The Government themselves said, “Labor considers that, just as we teach Australian children about the risks of drink driving, we must also teach them how to be responsible cyber-citizens and about the importance of cyber-safety.”

That made me think of this example to explain filtering.

Filtering the Internet is like having a breath testing unit (that isn’t completely accurate) on everyone’s street, and everyone has to be tested before they can drive up their own driveway.

That would stop drink driving to some degree, but it would get false readings, slow everyone down, infringe our rights, and cost a lot of money and time.

2. It will filter innocent content, so EVERYONE won’t be able to reach some innocent material.

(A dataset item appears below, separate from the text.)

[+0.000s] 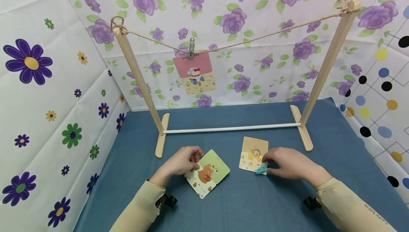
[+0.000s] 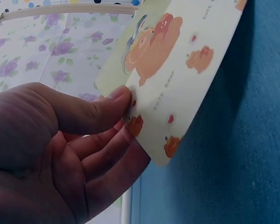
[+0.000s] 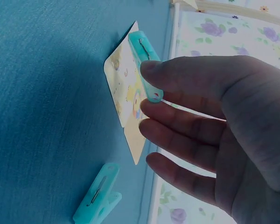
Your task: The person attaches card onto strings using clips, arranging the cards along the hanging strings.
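Observation:
My left hand (image 1: pixel 185 161) pinches a green-and-cream bear card (image 1: pixel 209 175) by one corner between thumb and fingers. In the left wrist view the card (image 2: pixel 177 70) is tilted, with its lower edge close to the blue cloth. A turquoise clothespin (image 1: pixel 262 168) is held between the thumb and fingers of my right hand (image 1: pixel 287 162). That clothespin (image 3: pixel 147 70) overlaps one corner of a yellow lion card (image 1: pixel 254 152) lying on the cloth; whether it clips the card I cannot tell. A second turquoise clothespin (image 3: pixel 98 193) lies on the cloth, visible only in the right wrist view.
Behind my hands stands a wooden frame with a left post (image 1: pixel 138 79), a right post (image 1: pixel 329 65) and a white rod (image 1: pixel 231 129) low between them. From its sagging twine (image 1: pixel 255 40) hangs a pink-and-yellow card (image 1: pixel 195 72), held by a grey clothespin (image 1: pixel 191 49). Patterned fabric surrounds the blue cloth (image 1: pixel 243 207).

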Action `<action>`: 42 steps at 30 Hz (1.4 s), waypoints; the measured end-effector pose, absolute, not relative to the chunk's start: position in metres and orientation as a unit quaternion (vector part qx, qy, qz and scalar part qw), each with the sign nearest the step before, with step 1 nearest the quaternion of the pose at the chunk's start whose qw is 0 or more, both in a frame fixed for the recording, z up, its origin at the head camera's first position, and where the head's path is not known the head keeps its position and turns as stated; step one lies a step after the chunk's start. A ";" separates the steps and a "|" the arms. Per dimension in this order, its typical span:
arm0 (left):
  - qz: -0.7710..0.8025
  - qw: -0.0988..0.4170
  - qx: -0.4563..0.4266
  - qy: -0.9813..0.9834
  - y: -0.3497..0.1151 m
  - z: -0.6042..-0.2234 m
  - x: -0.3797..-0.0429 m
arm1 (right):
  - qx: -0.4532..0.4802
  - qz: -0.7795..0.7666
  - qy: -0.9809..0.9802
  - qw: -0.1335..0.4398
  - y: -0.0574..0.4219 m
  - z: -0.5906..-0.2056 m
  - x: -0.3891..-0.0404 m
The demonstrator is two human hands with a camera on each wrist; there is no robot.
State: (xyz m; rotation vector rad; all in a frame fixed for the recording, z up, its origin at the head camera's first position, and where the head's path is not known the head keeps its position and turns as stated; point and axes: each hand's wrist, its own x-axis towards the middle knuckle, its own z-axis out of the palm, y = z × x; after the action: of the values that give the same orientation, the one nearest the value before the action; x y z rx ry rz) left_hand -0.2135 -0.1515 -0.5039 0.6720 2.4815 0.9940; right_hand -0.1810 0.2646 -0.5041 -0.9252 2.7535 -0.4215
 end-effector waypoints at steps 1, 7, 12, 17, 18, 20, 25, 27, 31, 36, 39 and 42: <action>0.362 0.191 0.238 0.881 -0.152 -0.504 -0.213 | -0.313 -0.144 0.933 0.100 0.265 -0.504 -0.181; 0.408 0.186 0.229 0.864 -0.157 -0.507 -0.213 | -0.309 -0.153 0.935 0.082 0.266 -0.501 -0.181; 0.444 0.193 0.220 0.847 -0.157 -0.508 -0.212 | -0.307 -0.153 0.937 0.063 0.266 -0.501 -0.180; 0.471 0.183 0.214 0.836 -0.156 -0.511 -0.214 | -0.304 -0.151 0.940 0.042 0.266 -0.502 -0.181; 0.474 0.179 0.214 0.835 -0.155 -0.512 -0.214 | -0.304 -0.153 0.940 0.038 0.266 -0.502 -0.181; 0.479 0.174 0.212 0.834 -0.155 -0.513 -0.215 | -0.305 -0.156 0.939 0.029 0.266 -0.502 -0.181; 0.495 0.164 0.206 0.828 -0.153 -0.514 -0.214 | -0.303 -0.159 0.940 0.015 0.266 -0.501 -0.182; 0.500 0.159 0.204 0.826 -0.152 -0.514 -0.213 | -0.300 -0.162 0.940 0.012 0.266 -0.501 -0.182; 0.519 0.152 0.201 0.817 -0.149 -0.515 -0.212 | -0.294 -0.170 0.941 0.009 0.266 -0.501 -0.181; 0.545 0.144 0.193 0.803 -0.145 -0.519 -0.212 | -0.287 -0.183 0.940 -0.008 0.267 -0.502 -0.181; 0.558 0.140 0.186 0.796 -0.143 -0.520 -0.212 | -0.284 -0.188 0.940 -0.027 0.267 -0.504 -0.182; 0.567 0.138 0.180 0.792 -0.140 -0.520 -0.212 | -0.282 -0.188 0.940 -0.045 0.268 -0.506 -0.182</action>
State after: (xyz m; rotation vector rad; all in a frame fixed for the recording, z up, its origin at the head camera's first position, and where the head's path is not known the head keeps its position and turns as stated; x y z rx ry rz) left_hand -0.2123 -0.1397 -0.5199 0.5203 2.2899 1.6397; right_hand -0.1818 0.2682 -0.5058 -0.9136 3.0394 -0.6092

Think of this scenario if you have a web site. What happens if your web site gets filtered, even for a day or so, because the filter technology accidently added you to the black list. That is definitely possible with the current technology. For a business that can mean loss of business.

When the Government themselves did tests in June this year, their tests showed that on average 4% of innocuous sites were blocked. I think that’s a pretty significant number.

3. Filtering WILL slow the Internet down for EVERYONE.

Again, back to the Government’s tests. Which I should point out were not done in a real world environment, and could result in much worse performance because of the scale that will be required by ISPs.

On average, the filters slowed the bandwidth of the test network down by 42%.

4. It infringes EVERYONES freedom of speech.

The way the Government intends to filter the Internet is with two steps. The first is intended to protect children, and filter content the Government thinks they shouldn’t see. The second is on content it thinks should be banned.

Anyone of age can opt-out of the first step. Nobody can opt-out of the second.

That’s right, the Government is going to decide what we can and can’t see on the Internet, and their will be nothing you can do about it.

Lets ignore the fact that both steps should be opt-in, something you can request, rather than something that is thrust upon you. However, the Government isn’t going to even allow that.

5. It will cost EVERYONE more.

To start with the cost of implementing the technology by ISPs will be huge. It will cost them in infrastructure, as well as man power. Those costs will be handed down to customers.

Now think of the impact on you and your company if the Internet was 40% slower. What if you didn’t get some information because it was filtered incorrectly.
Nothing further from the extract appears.